Many power plants will have back-up generators — including those designated as black-start units — but the generators only will operate if they’ve been maintained and they’re undamaged. That would probably be the case with most foreseeable circumstances faced by ERCOT, but not so much if gorillas or zombies took over. A total collapse of the grid may also mean a loss of telecommunications, which would make the grid operator’s job much more difficult.

Although it’s fun to speculate about Hollywood scenarios, disaster preparation is not an issue taken lightly by the grid operator, said ERCOT spokeswoman Robbie Searcy. She said engineers have plans in place to bring back “islands” of power in the case of a black-start scenario, with service gradually expanding until the entire grid is restored. She said worst-case contingencies, such as the loss of telecommunications, are also included in their planning.

“We train our operators and those for all transmission and generation entities within ERCOT to ensure they know what their role would be,” she said.

Emergency grid response is also a serious nationwide issue, especially after a 2013 Congressional report found that sophisticated hackers may already be probing the nation’s electricity systems for vulnerabilities. Government and utility officials have conducted massive drills that simulate physical attacks and cyber-assaults on the electric system. Thousands of utility workers, business executives, National Guard officers, FBI anti-terrorism experts, and even ERCOT officials have taken part.

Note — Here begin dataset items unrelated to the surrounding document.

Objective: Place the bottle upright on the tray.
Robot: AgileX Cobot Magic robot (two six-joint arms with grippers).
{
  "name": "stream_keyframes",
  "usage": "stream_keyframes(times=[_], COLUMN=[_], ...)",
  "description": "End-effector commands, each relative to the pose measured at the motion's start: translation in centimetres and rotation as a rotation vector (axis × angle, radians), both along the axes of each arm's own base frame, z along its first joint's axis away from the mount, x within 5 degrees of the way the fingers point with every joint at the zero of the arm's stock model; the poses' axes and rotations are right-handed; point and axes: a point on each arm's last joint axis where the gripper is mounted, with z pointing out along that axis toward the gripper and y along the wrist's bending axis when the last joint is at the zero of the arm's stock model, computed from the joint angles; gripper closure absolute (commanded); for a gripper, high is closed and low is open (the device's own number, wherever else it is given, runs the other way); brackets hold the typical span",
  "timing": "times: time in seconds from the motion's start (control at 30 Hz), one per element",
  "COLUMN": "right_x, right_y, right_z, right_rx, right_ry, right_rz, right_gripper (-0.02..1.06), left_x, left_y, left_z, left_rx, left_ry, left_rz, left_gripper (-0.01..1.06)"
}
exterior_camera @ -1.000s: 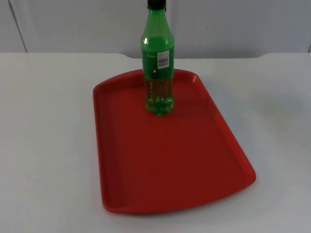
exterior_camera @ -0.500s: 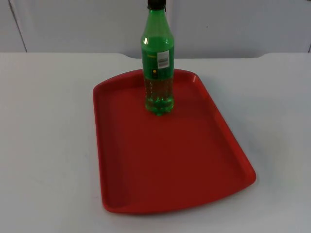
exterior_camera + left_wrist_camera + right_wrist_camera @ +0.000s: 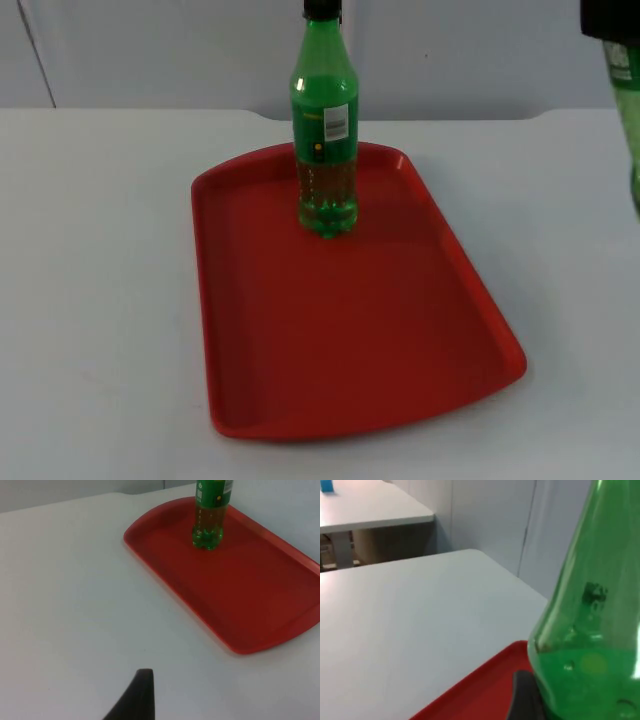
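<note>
A green bottle (image 3: 324, 140) with a black cap stands upright on the far end of the red tray (image 3: 400, 360); the left wrist view has that bottle (image 3: 209, 515) on the tray (image 3: 260, 605) too. A second green bottle (image 3: 626, 110) hangs above the table at the right edge, with my right gripper (image 3: 610, 18) shut on its top. In the right wrist view this held bottle (image 3: 590, 645) looms close, the tray (image 3: 485, 695) just beyond it. My left gripper (image 3: 141, 695) waits over bare table, well short of the tray's left side.
The white table (image 3: 100, 280) spreads wide to the left of the tray and in front of it. The grey partition wall (image 3: 150, 50) closes the far side. Another white table (image 3: 365, 502) stands in the background of the right wrist view.
My right gripper has come in at the right edge of the top view carrying a second green bottle. The bottle on the tray and the tray have stayed put.
</note>
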Motion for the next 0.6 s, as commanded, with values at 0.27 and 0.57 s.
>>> stream_keyframes(times=[0.27, 0.57], right_x=[3.0, 5.1], right_y=[-2.3, -3.1], right_z=[3.3, 8.3], right_rx=[0.036, 0.207], right_ry=[0.03, 0.062], right_rz=[-0.405, -0.586], right_gripper=[1.05, 1.05], left_x=[-0.1, -0.1], left_y=[-0.2, -0.2], left_z=[-0.1, -0.1], left_rx=[-0.019, -0.024], left_ry=[0.005, 0.007], left_rz=[-0.018, -0.022], left_gripper=[0.0, 0.0])
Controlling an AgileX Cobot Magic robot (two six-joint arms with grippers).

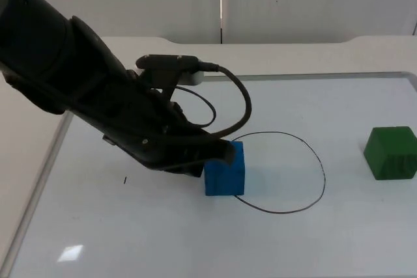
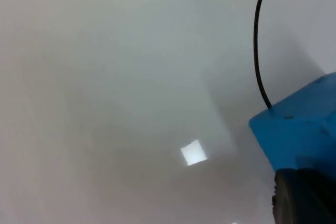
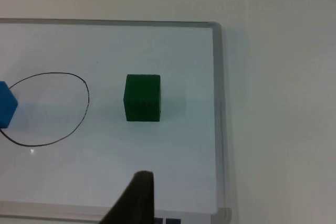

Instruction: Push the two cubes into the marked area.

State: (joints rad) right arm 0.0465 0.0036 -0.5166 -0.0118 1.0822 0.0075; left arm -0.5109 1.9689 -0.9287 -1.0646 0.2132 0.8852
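The task looks about a quarter done. In the top view, the left gripper (image 1: 218,154) sits just left of centre, pressed against the left side of the blue cube (image 1: 225,170); whether its fingers are wide or narrow cannot be told. The blue cube stands on the left edge of the ring (image 1: 324,180) drawn on the whiteboard (image 1: 163,239), straddling the line and not yet fully inside. The green cube (image 1: 391,153) stands at the right edge of the frame, well apart from the ring and untouched. The right gripper (image 3: 137,195) waits above the board's near edge, short of the green cube (image 3: 142,98); its opening cannot be judged either. Left to do: finish the blue push, then the whole green one.
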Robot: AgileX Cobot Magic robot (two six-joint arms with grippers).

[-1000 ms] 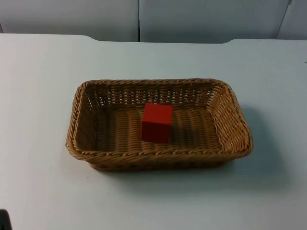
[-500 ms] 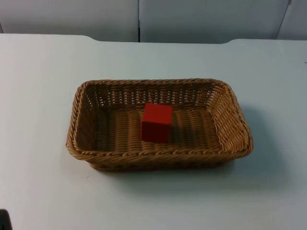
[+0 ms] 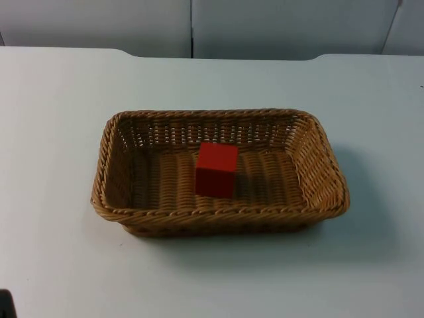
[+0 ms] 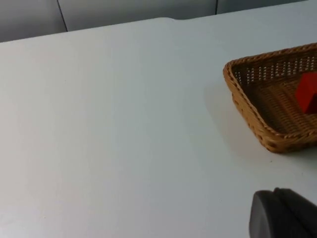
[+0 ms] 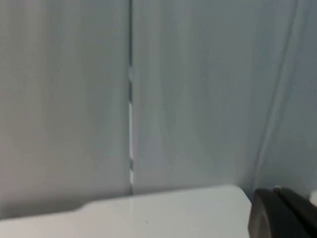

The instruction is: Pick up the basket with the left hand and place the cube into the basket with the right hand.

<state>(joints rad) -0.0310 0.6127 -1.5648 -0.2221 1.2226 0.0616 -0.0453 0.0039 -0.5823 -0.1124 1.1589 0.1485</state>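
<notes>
- Nothing has changed over the last second: basket (image 3: 218, 172) and cube (image 3: 216, 169) sit exactly as before, so placing looks done.
- Left gripper (image 4: 285, 215) waits above the bare surface (image 4: 124, 124), well left of the basket; fingers' state: cannot tell.
- Cube rests mid-basket on the floor, clear of the walls.
- Basket flat on the surface, long axis left-right, opening up.
- Right gripper (image 5: 285, 213) faces the wall (image 5: 198, 89); fingers: cannot tell.
</notes>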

Experts also have contemplated other sorts of real-life threats to power grids, such as those posed by solar flares. Even a solar storm of moderate intensity can disrupt an electricity system, as was the case in 1989 when millions of customers in northeastern Canada lost power after a solar storm. The U.S. Congress also has examined the implications of more far-fetched threats, such as that posed by an electromagnetic pulse attack.

Searcy, of ERCOT, says the organization focuses on prevention — although at the end of the day it will be up to the individual transmission and distribution providers to restore their own systems. She said ERCOT’s role would be to coordinate those efforts and that the organization is prepared for a multitude of contingencies up to and including, indirectly, the weirder ones.

“Our black start preparedness plans could apply to any contingency that could cause problems on the grid — even a gorilla apocalypse if that (were to occur) in the real world,” she said.